GANs need no introduction. Invented by Ian Goodfellow in 2014, GANs are responsible for starting the field of Generative AI for visual data.
Walkthrough
Goal: Generate realistic 4-D data from 2-D noise.
[1] Given
↳ 4 noise vectors in 2D (N)
↳ 4 real data vectors in 4D (X)
[2] 🟩 Generator: First Layer
↳ Multiply the noise vectors with weights and biases to obtain new feature vectors
[3] 🟩 Generator: ReLU
↳ Apply the ReLU activation function, which has the effect of suppressing negative values. In this exercise, -1 and -2 are crossed out and set to 0.
[4] 🟩 Generator: Second Layer
↳ Multiply the features with weights and biases to obtain new feature vectors.
↳ ReLU is applied. But since every value is positive, there's no effect.
↳ These new feature vectors are the "Fake" data (F) generated by this simple 2-layer Generator network.

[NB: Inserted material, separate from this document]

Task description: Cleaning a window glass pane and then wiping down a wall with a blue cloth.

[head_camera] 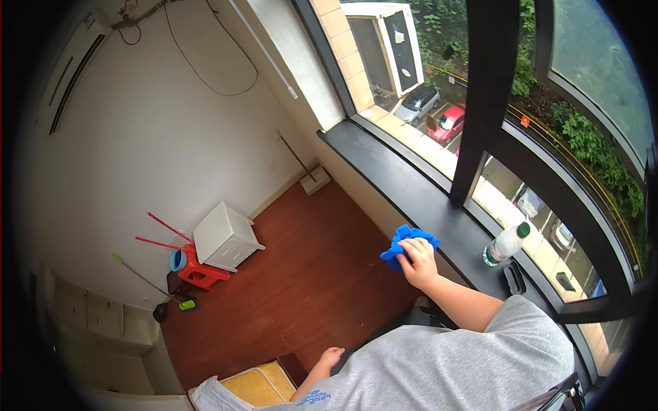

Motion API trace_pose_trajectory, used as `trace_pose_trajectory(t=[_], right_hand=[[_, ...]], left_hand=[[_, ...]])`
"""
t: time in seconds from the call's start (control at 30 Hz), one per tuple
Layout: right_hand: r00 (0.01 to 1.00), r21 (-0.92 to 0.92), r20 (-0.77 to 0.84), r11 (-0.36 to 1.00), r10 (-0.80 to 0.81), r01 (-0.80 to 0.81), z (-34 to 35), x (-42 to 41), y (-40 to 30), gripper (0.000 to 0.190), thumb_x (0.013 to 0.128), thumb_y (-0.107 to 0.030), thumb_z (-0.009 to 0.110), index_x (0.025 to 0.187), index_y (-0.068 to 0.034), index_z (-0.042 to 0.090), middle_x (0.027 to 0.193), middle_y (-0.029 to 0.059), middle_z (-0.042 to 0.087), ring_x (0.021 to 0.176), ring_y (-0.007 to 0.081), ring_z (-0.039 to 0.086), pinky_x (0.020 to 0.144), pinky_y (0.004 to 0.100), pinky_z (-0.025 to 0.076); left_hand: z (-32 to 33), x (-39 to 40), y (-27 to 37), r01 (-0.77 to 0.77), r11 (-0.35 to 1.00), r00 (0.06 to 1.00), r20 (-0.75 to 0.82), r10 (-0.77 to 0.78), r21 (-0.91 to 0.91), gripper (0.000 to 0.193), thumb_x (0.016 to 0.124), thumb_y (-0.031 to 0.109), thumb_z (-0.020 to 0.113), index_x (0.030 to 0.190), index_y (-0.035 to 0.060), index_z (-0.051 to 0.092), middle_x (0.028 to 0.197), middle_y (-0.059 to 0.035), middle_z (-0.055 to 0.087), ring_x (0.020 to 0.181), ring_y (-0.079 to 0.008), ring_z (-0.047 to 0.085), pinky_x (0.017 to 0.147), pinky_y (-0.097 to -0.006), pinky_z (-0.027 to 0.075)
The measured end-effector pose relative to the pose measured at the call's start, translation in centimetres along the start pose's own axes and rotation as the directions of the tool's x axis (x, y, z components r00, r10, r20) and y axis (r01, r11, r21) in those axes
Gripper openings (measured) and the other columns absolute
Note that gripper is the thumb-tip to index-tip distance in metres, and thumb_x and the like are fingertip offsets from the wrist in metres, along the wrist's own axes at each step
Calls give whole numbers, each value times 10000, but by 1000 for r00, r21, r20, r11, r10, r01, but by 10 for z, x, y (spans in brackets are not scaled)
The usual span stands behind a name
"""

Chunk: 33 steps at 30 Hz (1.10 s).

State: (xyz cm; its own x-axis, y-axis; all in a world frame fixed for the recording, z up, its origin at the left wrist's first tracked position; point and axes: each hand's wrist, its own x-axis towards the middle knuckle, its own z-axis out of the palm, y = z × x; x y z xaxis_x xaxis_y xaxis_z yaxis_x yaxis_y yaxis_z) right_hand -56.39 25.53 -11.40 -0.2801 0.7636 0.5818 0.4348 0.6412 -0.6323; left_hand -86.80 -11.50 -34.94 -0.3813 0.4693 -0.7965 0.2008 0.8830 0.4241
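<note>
A crumpled blue cloth (400,239) is gripped in my right hand (420,261), its folds spreading past the fingers. This hand is beside the inner edge of the dark window sill (390,167); whether the cloth touches the edge I cannot tell. My left hand (331,355) hangs low by my body, fingers curled, with nothing visible in it. Right of the cloth, a clear plastic bottle with a green cap (506,244) stands on the sill. Next to it lies a black holder-like object (513,278).
A window frame (486,103) borders the sill. On the red-brown wood floor (303,267) are a white cabinet (226,237), a red plastic stool (198,272), a green-headed mop (187,305) and a dustpan (315,181). A yellow mattress (257,385) lies near my left arm.
</note>
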Motion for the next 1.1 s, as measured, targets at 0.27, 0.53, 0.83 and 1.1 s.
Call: trace_pose_trajectory(t=[0.27, 0.53, 0.83, 1.1], right_hand=[[713, 709, 339, 332, 614, -622, 158, 127, 30, 292, 926, -174, 630, 1159, 1, 616, 1075, 68, 649, 1000, 159, 605, 895, 315, 483], [538, 843, 383, -45, 751, -537, 234, 172, 17, 226, 921, -135, 605, 1128, -46, 594, 1016, 63, 647, 949, 177, 626, 842, 351, 523], [697, 914, -61, 320, 714, -248, 261, 273, -8, 320, 915, -68, 622, 1226, -6, 584, 1138, 62, 643, 1073, 145, 570, 981, 305, 417], [765, 929, -217, 369, 606, -29, 282, 330, 33, 407, 891, -46, 645, 1283, 6, 546, 1189, 87, 626, 1116, 183, 578, 1013, 342, 431]], left_hand=[[-100, 25, 52, -57, 912, 923, -370, -107, -406, 336, 895, 252, 658, 1123, 5, 655, 987, -107, 692, 908, -188, 632, 794, -313, 493], [-249, 185, 3, -193, 960, 980, -5, 198, 201, 401, 912, 298, 604, 1099, -53, 657, 1003, -182, 694, 921, -271, 648, 816, -384, 491], [-415, 345, 116, -37, 960, 995, 99, 10, 277, 462, 927, 309, 576, 1163, -86, 618, 1132, -248, 663, 1123, -351, 620, 939, -426, 471], [-333, 253, 601, -863, 452, 402, 234, 885, -225, 451, 874, 169, 716, 1262, 2, 557, 1112, -118, 653, 966, -178, 632, 863, -324, 510]])
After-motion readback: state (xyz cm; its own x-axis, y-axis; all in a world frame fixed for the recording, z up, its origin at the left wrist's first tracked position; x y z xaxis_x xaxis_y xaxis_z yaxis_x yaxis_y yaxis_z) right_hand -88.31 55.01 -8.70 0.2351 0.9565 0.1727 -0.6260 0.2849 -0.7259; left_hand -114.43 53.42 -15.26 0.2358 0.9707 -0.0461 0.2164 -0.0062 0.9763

[5] 🟦 Discriminator: First Layer
↳ Feed both Fake data (F) and real data (X) to the first linear layer
↳ Multiply F and X with weights and biases to obtain new feature vectors.
↳ ReLU is applied. But since every value is positive, there's no effect.
[6] 🟦 Discriminator: Second Layer
↳ Multiply the features with one set of weights and bias to obtain new features.
↳ The intended effect is to reduce to just one feature value per data vector.
[7] 🟦 Discriminator: Sigmoid σ
↳ Convert features (Z) to probability values (Y) using the Sigmoid function
↳ 1 means the Discriminator is 100% confident the data is real.
↳ 0 means the Discriminator is 100% confident the data is fake.
[8] 🏋️ Training: 🟦 Discriminator
↳ Compute the loss gradients of the Discriminator by the simple equation of Y - YD. Why so simple? Because when we use sigmoid and binary entropy loss together, the math magically simplifies to this equation.
↳ YD are the target predictions from the Discriminator's perspective. The Discriminator must learn to predict 0 for the four Fake data (F) and 1 for the four Real data (X). YD=[0,0,0,0,1,1,1,1].
↳ Note that the Discriminator's loss involves both the Fake data and Real data.
↳ With the loss gradients computed, we can kickoff the back propagation process to update the Discriminator's weights and biases (blue borders).
[9] 🏋️ Training: 🟩 Generator
↳ Compute the loss gradients of the Generator by the simple equation of Y - YG.
↳ YG are the target predictions from the Generator's perspective. The Generator must fool the Discriminator into predicting 1 for the four Fake data (F). YG=[1,1,1,1].
↳ Note that the Generator's loss involves only the Fake data.
↳ With the loss gradients computed, we can kickoff the back propagation process to update the Generator's weights and biases (green borders).